(Task to carry out): Lines in the material below that include "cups" need to be tallied; give the total alone.

(Data excerpt):
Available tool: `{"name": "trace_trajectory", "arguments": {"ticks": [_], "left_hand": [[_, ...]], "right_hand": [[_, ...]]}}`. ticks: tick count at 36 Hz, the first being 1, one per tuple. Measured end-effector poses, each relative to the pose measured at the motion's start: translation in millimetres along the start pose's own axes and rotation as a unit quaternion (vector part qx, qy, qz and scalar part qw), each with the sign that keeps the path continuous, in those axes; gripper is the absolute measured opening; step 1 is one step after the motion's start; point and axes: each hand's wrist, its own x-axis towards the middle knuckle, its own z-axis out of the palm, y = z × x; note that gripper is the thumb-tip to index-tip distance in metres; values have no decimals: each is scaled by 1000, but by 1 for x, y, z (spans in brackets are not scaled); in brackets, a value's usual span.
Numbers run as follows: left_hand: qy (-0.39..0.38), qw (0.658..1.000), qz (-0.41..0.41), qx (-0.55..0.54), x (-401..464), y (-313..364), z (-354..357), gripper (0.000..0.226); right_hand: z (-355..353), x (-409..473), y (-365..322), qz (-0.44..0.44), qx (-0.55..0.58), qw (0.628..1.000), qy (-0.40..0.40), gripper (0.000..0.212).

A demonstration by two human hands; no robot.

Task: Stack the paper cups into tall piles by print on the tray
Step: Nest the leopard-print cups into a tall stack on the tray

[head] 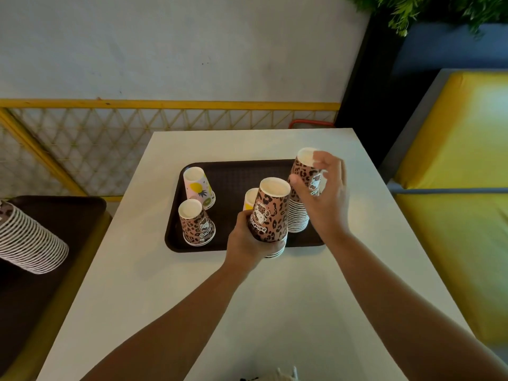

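The left hand (247, 240) is gripping a short leopard stack (270, 215), upside down, at the tray's (233, 171) near edge. The right hand (324, 193) is pinching the tall pile (302, 193), upright, just right of it.

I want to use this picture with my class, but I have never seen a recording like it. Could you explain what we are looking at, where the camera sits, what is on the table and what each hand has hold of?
There is no machine here: a person wears a camera on the head, so the one picture looks down along both bare arms. A white table carries a dark brown tray. On it, upside down, stand a pineapple-print cup, a short leopard-print pile, a yellow cup mostly hidden, and a tall leopard-print pile. The left hand grips a small leopard-print stack at the tray's near edge. The right hand holds the tall pile's top. Another pile lies off to the left.
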Motion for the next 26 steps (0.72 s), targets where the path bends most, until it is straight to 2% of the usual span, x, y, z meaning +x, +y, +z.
{"name": "trace_trajectory", "arguments": {"ticks": [3, 6, 8, 16, 26], "left_hand": [[11, 1000, 9, -4, 1, 2, 0, 83], [8, 1000, 10, -23, 1, 3, -1, 81], [2, 999, 18, -30, 1, 3, -2, 81], [-27, 999, 24, 7, 0, 4, -1, 98], [-14, 997, 62, 50, -7, 1, -2, 88]], "right_hand": [[5, -18, -6, 44, 41, 992, -111, 65], [12, -28, -9, 89, 56, 967, -232, 76], [14, -33, -10, 102, 50, 959, -260, 77], [13, -28, -13, 109, 42, 963, -241, 72], [-2, -3, -26, 93, 43, 975, -198, 63]]}}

(Exercise answer): 2